问题
An irregular time series data is stored in a pandas.DataFrame. A DatetimeIndex has been set. I need the time difference between consecutive entries in the index.
I thought it would be as simple as
data.index.diff()
but got
AttributeError: 'DatetimeIndex' object has no attribute 'diff'
I tried
data.index - data.index.shift(1)
but got
ValueError: Cannot shift with no freq
I do not want to infer or enforce a frequency first before doing this operation. There are large gaps in the time series that would be expanded to large runs of nan. The point is to find these gaps first.

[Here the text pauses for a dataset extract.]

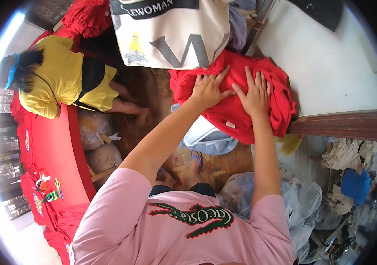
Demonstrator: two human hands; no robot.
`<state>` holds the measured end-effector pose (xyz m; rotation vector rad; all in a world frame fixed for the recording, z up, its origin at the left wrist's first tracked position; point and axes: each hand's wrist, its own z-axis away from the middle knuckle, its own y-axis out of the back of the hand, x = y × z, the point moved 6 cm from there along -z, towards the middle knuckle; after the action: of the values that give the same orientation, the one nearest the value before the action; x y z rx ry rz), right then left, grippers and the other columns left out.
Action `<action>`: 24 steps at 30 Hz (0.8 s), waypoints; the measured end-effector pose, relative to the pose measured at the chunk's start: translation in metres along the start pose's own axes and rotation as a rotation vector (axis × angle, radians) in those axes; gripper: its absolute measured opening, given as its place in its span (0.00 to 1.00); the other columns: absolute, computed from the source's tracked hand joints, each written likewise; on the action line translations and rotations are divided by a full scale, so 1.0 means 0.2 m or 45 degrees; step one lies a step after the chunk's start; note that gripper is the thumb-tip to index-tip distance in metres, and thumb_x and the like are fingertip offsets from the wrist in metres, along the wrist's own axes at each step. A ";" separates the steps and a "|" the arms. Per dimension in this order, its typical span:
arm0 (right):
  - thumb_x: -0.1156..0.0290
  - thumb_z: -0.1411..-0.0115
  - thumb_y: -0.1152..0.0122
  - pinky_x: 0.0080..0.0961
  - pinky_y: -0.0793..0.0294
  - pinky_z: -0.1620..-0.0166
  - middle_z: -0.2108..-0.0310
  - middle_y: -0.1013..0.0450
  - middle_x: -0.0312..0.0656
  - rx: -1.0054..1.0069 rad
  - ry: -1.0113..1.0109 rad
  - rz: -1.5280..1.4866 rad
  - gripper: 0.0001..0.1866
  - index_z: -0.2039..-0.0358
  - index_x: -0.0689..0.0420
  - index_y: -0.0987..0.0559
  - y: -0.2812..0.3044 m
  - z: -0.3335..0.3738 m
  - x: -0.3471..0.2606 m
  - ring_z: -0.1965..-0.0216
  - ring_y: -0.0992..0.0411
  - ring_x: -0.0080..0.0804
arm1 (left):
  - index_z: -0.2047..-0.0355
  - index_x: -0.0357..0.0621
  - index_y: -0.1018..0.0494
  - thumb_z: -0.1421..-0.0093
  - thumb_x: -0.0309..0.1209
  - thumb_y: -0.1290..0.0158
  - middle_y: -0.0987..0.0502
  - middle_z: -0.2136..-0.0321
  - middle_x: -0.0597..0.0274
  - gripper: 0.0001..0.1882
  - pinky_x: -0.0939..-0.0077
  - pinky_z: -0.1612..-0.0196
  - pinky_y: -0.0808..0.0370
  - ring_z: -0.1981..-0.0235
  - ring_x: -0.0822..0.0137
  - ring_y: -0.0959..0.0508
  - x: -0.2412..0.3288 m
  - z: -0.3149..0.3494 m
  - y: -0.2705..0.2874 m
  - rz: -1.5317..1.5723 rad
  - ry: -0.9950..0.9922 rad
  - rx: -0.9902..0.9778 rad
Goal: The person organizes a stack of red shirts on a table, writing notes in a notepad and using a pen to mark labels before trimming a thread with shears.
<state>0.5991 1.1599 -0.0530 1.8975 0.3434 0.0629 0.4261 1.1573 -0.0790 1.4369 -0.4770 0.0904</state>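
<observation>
A heap of red garments (281,99) lies in front of me, with a small white tag (230,125) showing on its near side. My left hand (209,92) rests palm down on the heap, fingers spread. Beside it my right hand (255,96) presses flat on the same red cloth, its fingers stretched away from me. Neither hand grips anything. Beneath the heap a white plastic piece (204,133) shows, with clear plastic around it; what it belongs to is mostly hidden. A large cream tote bag (170,42) with grey and black print stands just beyond the heap, close to my left fingertips.
At left, a person in a yellow shirt (51,70) bends over a red-covered table (71,150) holding yellow-handled scissors (57,183) and red garments. Stuffed sacks (102,159) sit under it. Plastic bags (301,194) fill the lower right. A white wall (325,66) bounds the right.
</observation>
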 end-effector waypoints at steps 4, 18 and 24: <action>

So, what is a clean way to do this seemingly simple operation?
回答1:
There is no implemented yet diff function for index.
But is possible convert index to Series first by Index.to_series if need original index or Series contructor with no index parameetr if need default index values:
rng = pd.to_datetime(['2015-01-10','2015-01-12','2015-01-13'])
data = pd.DataFrame({'a': range(3)}, index=rng)
print (data)
a
2015-01-10 0
2015-01-12 1
2015-01-13 2
a = data.index.to_series().diff()
print (a)
2015-01-10 NaT
2015-01-12 2 days
2015-01-13 1 days
dtype: timedelta64[ns]
a = pd.Series(data.index).diff()
print (a)
0 NaT
1 2 days
2 1 days
dtype: timedelta64[ns]
回答2:
This question is a bit old but anyway...
I use numpy.diff(data.index) to get the time deltas. Working fine.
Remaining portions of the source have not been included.